P. A Espanha (e outros países) atravessa uma crise econômica que levou a cortes de muitos investimentos em ciência e conhecimento. O que diria ao próximo presidente do Governo da Espanha se lhe pedisse um conselho?

R. Não, minhas palavras não seriam para o presidente, e sim para os que o elegeram. É preciso que entendam por que um político deveria ou não tomar certas decisões. Achamos que seria suficiente falar com o líder do Governo porque ele está no comando, mas suponhamos que seu presidente diga: “Sim, investiremos mais em pesquisa e desenvolvimento”. E que o público diga: “Não, espere, tenho fome agora, sou pobre.” Então isso deixa de funcionar. As políticas não conseguem se tornar realidade. Precisamos entender o valor da pesquisa e do desenvolvimento. Assim, quando o Chefe de Governo decidir fazê-lo, todo mundo o apoiará, não haverá discussão, pois todos entenderão a importância da iniciativa. Se você implementa uma série de investimentos, esperando que alguns tenham rentabilidade no curto prazo, outros no médio e outros no longo prazo, sempre haverá um fluxo de descobertas que você poderá apontar como resultados dos investimentos. Isso poderia funcionar. Sempre haveria algo do que falar, algo inventado na Espanha, uma nova máquina, um novo tratamento médico, tecnologias... Essas são as economias que vão liderar a civilização ao longo do século XXI.

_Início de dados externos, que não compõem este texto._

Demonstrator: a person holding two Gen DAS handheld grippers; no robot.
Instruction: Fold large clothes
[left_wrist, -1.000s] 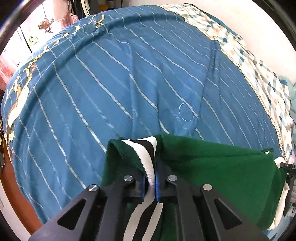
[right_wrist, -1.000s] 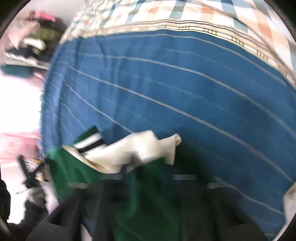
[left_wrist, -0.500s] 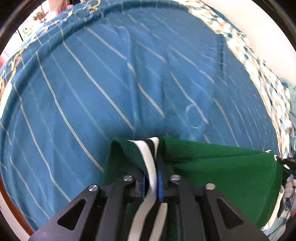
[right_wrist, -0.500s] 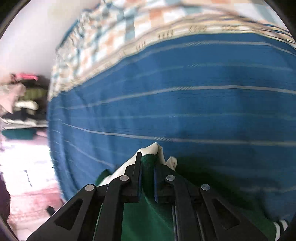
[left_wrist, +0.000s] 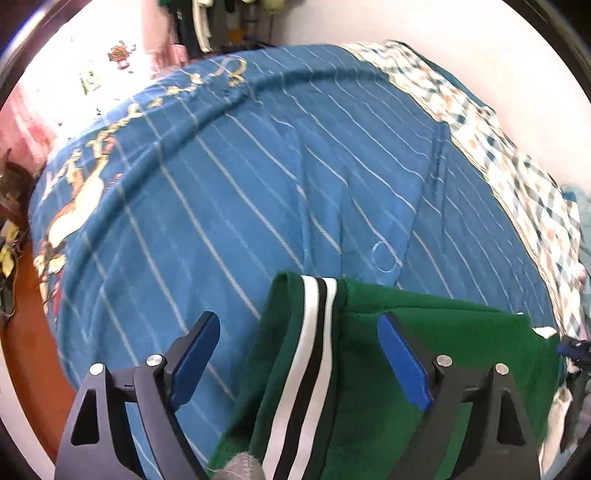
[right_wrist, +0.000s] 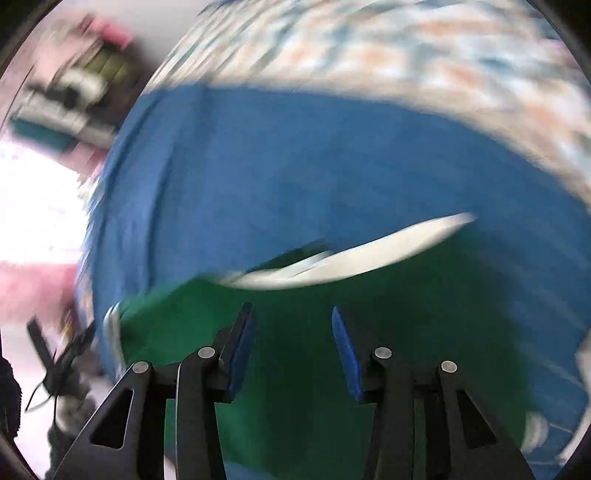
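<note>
A green garment (left_wrist: 424, 354) with a white-and-black striped band (left_wrist: 314, 332) lies on the blue striped bedspread (left_wrist: 258, 184). My left gripper (left_wrist: 299, 350) is open, its blue pads either side of the striped band, holding nothing. In the blurred right wrist view the same green garment (right_wrist: 295, 350) lies below my right gripper (right_wrist: 291, 332), which is open and empty. A white part of the garment (right_wrist: 351, 254) lies just beyond its fingertips.
A checked quilt (left_wrist: 517, 166) borders the bedspread on the far right and shows in the right wrist view (right_wrist: 369, 55). Stacked clothes (right_wrist: 74, 96) sit beyond the bed at upper left. The bed's left edge drops to an orange floor (left_wrist: 26, 332).
Both grippers were shut on the green garment half a second ago; both have opened and let it go. The garment now rests on the bed. The right view is blurred by fast motion.
</note>
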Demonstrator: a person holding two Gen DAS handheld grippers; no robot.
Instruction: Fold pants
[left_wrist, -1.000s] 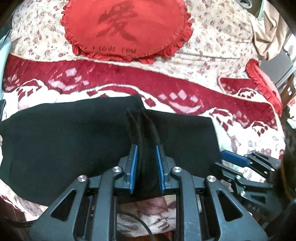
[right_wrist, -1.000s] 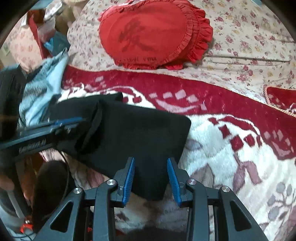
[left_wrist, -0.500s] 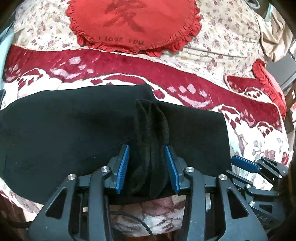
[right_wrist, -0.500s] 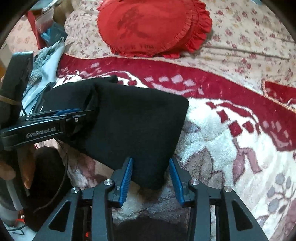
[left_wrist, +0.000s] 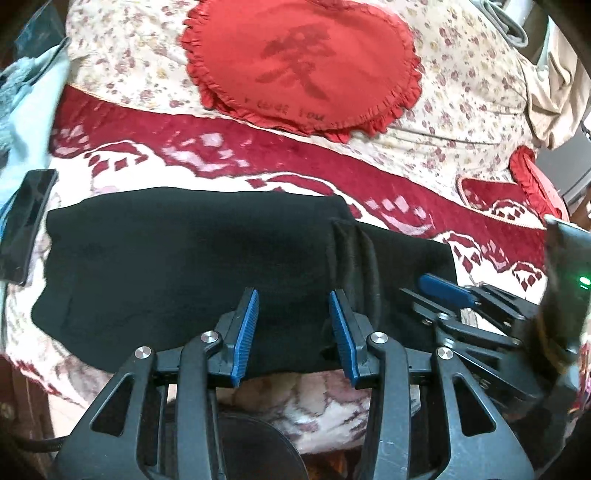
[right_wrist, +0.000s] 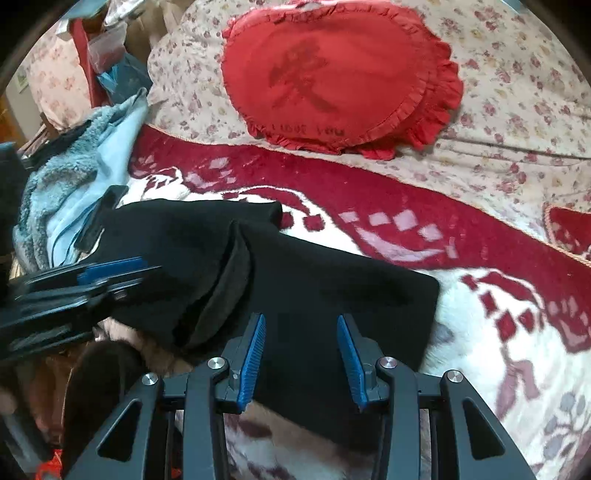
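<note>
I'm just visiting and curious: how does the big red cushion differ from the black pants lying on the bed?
The red cushion is rounded, with a frilly edge and a dark character printed on it; the black pants are plain and folded into a flat, roughly rectangular stack. The cushion lies on the floral sheet, the pants nearer the camera on the red-and-white blanket. Both lie untouched.

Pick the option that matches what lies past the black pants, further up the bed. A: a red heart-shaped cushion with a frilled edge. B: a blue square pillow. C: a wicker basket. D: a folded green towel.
A: the red heart-shaped cushion with its frilled edge lies on the floral bedspread, beyond the black pants.
</note>
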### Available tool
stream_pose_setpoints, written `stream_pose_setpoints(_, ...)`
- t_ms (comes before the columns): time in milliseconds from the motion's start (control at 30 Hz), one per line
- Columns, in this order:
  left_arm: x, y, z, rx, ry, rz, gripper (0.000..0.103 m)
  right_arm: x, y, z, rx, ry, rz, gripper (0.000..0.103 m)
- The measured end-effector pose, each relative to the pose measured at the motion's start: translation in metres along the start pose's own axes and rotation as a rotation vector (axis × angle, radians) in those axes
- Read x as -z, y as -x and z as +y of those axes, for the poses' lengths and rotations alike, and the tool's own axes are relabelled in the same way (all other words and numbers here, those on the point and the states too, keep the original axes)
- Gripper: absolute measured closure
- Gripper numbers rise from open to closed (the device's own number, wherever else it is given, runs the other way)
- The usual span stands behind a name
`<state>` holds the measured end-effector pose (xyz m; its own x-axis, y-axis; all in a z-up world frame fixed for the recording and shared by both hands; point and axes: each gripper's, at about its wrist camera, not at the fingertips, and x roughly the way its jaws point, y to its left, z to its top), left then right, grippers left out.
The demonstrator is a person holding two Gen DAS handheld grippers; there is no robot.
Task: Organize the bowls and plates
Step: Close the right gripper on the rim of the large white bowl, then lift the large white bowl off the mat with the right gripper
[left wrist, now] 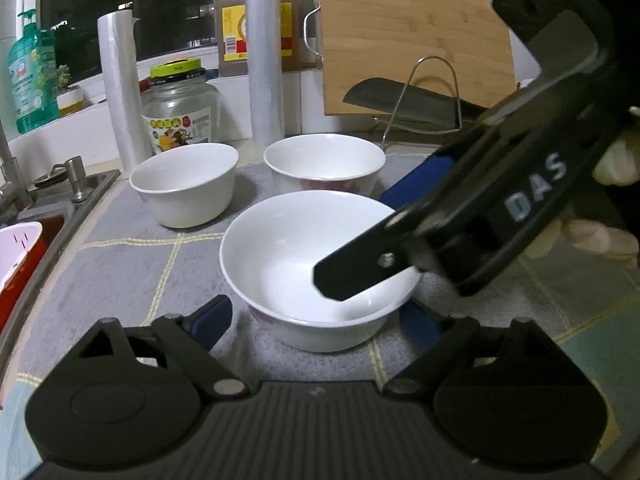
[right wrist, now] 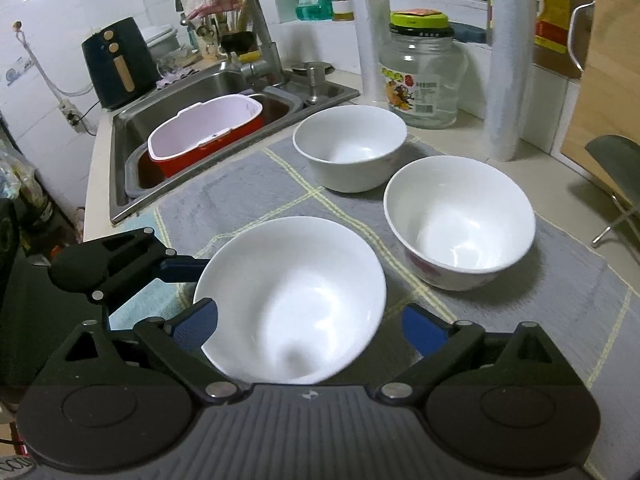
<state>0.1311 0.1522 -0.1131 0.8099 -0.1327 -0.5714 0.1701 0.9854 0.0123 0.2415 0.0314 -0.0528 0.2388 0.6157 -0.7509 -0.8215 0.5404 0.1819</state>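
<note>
Legible markings are few. The right claw [left wrist: 352, 276] housing carries the white letters "DAS" on its black body — visible in the left wrist view only. The glass jar [right wrist: 424, 76] bears a printed label with a barcode; its characters are too small to read. The brown bottle [left wrist: 256, 20] shows a yellow-and-red label — text illegible.
</note>
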Motion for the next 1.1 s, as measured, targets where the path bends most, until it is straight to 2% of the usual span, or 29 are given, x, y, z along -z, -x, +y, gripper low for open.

P. Você diz que do Instituto do Bronx (Nova York), onde estudou, saíram oito prêmios Nobel, a mesma quantidade obtida por toda a Espanha, por exemplo – cuja maioria não é de ciência, mas de literatura. O que isso significa?

R. O Nobel de Literatura é algo muito bom. Comunicação, ideias, histórias. É uma parte fundamental do ser humano: compartilhar histórias de outros. Mas vocês precisam se perguntar se na Espanha se conformam com isso ou se querem mais. Se as pessoas não querem mais, está bem, mas então não podem se queixar de que a economia não seja tão competitiva como outras da Europa ou do resto do mundo. Eu perguntaria: vocês têm feiras de ciência onde os estudantes fazem seus projetos e recebem reconhecimento por pensar de forma científica sobre o mundo? Por exemplo, agora estamos no festival Starmus. Eu me pergunto onde estão as grandes empresas que deveriam estar apoiando um evento assim. Possivelmente, acreditam que isso não é importante. Estão erradas. Isso é importante para todo mundo, para seu futuro, incluído o econômico. Você pode escolher não fazê-lo, mas irá a reboque do resto do mundo, dos que inventam. Suas doenças serão curadas graças aos esforços de pesquisa de outros países. Não há nada de ruim nisso, mas você terá de pagar o preço.

P. Os empresários também pensam que não há um retorno econômico nesse tipo de iniciativa...

R. Ah, claro, o retorno não virá neste trimestre, nada no balanço anual. É algo que chegará muito depois. A rainha Isabel, a Católica, sabia disso. Quando ela enviou Colombo à sua expedição, não estava pensando em recuperar o investimento no ano seguinte. Sabia que apostava no longo prazo, no futuro da Espanha. E, neste caso em particular, podemos discutir se o império espanhol foi algo bom ou ruim, mas certamente foi algo, refletia uma visão de país. Portanto, se você não reinvestir seus lucros em pesquisa, verá como eles cairão...

P. Que questões da astrofísica lhe interessam mais na atualidade?

R. Amamos o desconhecido. Estou interessado nas ondas gravitacionais, na matéria escura, na energia escura, na busca por vida. Há um multiverso? Podemos criar um buraco de minhoca? Há vida em Europa, uma das luas de Júpiter? E em Marte? Adoro todas essas perguntas. Mas a que eu mais gosto é dessa que nem sequer sei como formular ainda.